By Manoah Esipisu
LUSAKA, May 21 (Reuters) - A
ministerial committee overseeing a much-violated peace accord in the Democratic
Republic of Congo began talks in Zambia on Monday on a draft plan to disarm
and resettle militias.
The Political Committee of ministers and officials met to discuss draft plans agreed on Friday by the Joint Military Commission, comprising senior military officials from countries and rebel groups involved in the 30-month civil war.
"We will review the overall progress of the peace process and examine options for accelerating it," said Patrick Mazimhaka, the official from the Rwandan president's office who chairs the committee.
The Committee oversees overall implementation of the Congo peace agreement signed in the Zambian capital Lusaka in 1999. The pact was given new life by the appointment of Joseph Kabila to succeed his assassinated father Laurent as Congo's president.
The talks began with a hitch when two delegations arrived claiming to represent Jean-Pierre Bemba, head of the rebel Front for the Liberation of the Congo (FLC/MLC). Mazimhaka and Zambian officials were trying to resolve the dispute.
The plan was also due to be given to a U.N. Security Council team which was due to hold meetings in Lusaka on Tuesday with both the Political Committee and Zambian President Frederick Chiluba, chief mediator in the conflict.
WITHDRAWAL OF FOREIGN FORCES
The team's leader, Jean-David Levitte, French ambassador to the U.N., told reporters on arrival that the next big step in the search for peace was the withdrawal of all foreign forces.
"But we have to deal with first things first, so we shall discuss how disarming and demobilising the so-called negative forces (militias) will be discussed and implemented," he said.
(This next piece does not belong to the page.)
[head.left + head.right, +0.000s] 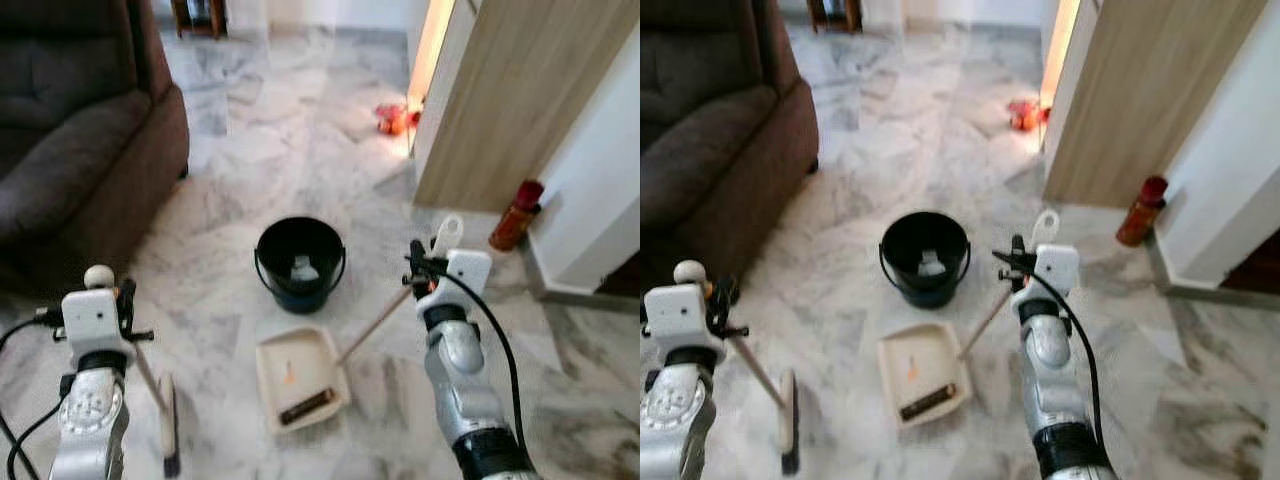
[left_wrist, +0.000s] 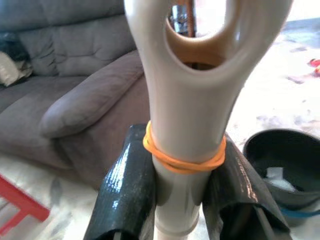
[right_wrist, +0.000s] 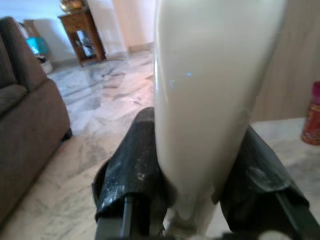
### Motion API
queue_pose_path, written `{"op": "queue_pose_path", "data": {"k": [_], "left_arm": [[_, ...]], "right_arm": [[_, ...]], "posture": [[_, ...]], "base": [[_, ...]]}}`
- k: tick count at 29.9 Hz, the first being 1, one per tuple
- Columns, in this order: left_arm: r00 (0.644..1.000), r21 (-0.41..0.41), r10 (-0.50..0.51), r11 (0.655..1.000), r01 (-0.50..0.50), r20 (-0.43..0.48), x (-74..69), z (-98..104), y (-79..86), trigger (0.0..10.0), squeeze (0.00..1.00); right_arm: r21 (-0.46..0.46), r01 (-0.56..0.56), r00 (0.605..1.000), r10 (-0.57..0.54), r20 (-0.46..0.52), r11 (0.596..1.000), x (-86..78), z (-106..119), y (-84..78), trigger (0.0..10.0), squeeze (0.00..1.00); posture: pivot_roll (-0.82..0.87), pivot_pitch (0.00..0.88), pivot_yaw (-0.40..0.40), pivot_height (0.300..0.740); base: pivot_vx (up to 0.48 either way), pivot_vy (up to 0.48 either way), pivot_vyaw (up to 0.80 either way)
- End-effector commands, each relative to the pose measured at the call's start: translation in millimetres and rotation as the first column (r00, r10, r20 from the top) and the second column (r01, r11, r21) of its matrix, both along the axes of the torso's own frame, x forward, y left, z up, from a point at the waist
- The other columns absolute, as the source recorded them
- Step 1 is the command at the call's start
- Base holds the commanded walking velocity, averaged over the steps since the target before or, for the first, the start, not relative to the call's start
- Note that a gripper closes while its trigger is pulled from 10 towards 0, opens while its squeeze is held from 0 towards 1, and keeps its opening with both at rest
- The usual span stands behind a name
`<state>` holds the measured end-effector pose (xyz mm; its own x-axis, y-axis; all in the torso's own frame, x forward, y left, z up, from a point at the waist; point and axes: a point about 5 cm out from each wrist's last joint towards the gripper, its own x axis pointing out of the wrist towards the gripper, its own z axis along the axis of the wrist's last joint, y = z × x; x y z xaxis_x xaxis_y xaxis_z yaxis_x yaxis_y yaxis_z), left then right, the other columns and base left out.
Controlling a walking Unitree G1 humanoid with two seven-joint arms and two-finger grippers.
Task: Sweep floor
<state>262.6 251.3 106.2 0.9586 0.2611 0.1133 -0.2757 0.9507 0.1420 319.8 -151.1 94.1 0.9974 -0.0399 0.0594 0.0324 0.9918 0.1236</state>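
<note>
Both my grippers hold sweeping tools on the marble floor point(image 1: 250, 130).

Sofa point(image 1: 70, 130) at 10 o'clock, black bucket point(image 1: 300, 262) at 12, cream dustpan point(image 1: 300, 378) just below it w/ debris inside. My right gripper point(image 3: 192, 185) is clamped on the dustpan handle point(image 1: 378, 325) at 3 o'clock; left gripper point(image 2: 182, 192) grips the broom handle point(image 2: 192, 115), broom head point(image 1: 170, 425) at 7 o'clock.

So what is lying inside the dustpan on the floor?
In the dustpan lie a dark stick-shaped piece and a small orange scrap. Nothing covers its tray.
</note>
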Motion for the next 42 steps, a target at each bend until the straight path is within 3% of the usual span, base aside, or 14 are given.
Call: {"op": "queue_pose_path", "data": {"k": [1,24,42], "left_arm": [[0.999,0.026,0.010,1.000,-0.010,0.033,0.4,9,5.6,10.0,0.00],[0.998,0.027,-0.001,1.000,-0.001,0.057,1.8,12,4.9,10.0,0.00],[0.999,0.044,-0.011,0.999,0.008,0.050,2.2,12,5.1,10.0,0.00]], "right_arm": [[-0.015,-0.002,0.998,0.003,0.062,1.000,5.9,16,1.1,10.0,0.00],[-0.019,0.004,0.995,-0.002,0.104,1.000,6.4,28,1.1,10.0,0.00],[-0.034,0.002,0.982,0.005,0.191,0.999,-7.5,54,0.2,10.0,0.00]], "posture": [[0.14,0.082,0.007,0.740],[0.14,0.084,0.007,0.740],[0.14,0.099,0.015,0.740]], "base": [[0.337,0.000,0.00],[0.029,0.000,0.00],[0.000,0.000,0.00]]}}
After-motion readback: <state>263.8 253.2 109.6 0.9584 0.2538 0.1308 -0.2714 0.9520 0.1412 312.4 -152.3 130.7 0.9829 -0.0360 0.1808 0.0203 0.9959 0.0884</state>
The armed groups targeted by the disarmament plan include the Hutu Interahamwe militia, blamed for the 1994 slaughter of some 800,000 minority Tutsis and moderate Hutus. Others are former Rwandan soldiers, Ugandan and Angolan rebels and Congo's Mayi-Mayi militia.
The draft plan urges the disarmament, repatriation and resettlement of the militias in countries that do not share borders with their adversaries.
It calls for international agencies to screen them to see if any are suspects in Rwanda's genocide and could be prosecuted.
The draft also calls for the thousands of Congolese civilians who illegally own weapons to be disarmed. But Congo's government has objected to this, saying that task must be left to a new police force to be formed when an all-party dialogue facilitated by Botswana's ex-leader Ketumile Masire is complete.
Kabila expressed disappointment on Monday with the United Nations' efforts and said it should send 20,000 peacekeepers. Kabila's forces, supported by Zimbabwe, Angola and Namibia, are fighting rebels backed by Rwanda, Uganda and Burundi.